What you need to do: Examine the material below and count the lines that hold the word "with". Report only the number.

Source material:
+ + + +

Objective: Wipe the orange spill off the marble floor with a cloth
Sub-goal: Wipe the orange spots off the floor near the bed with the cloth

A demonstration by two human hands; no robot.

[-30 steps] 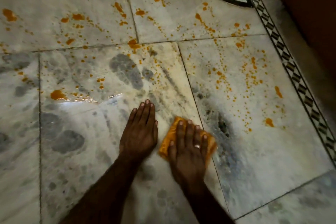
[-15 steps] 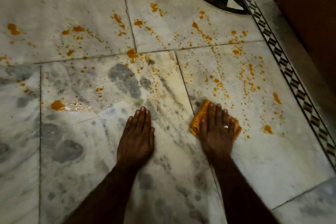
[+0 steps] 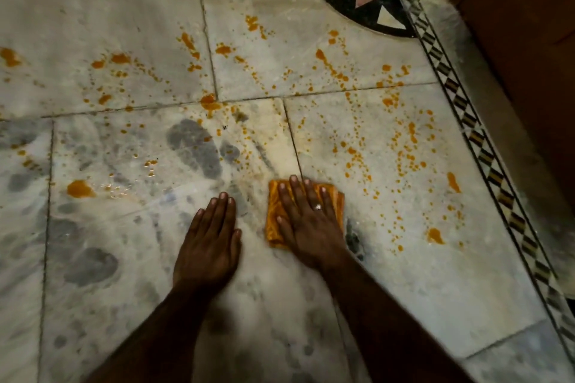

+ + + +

Answer below: 2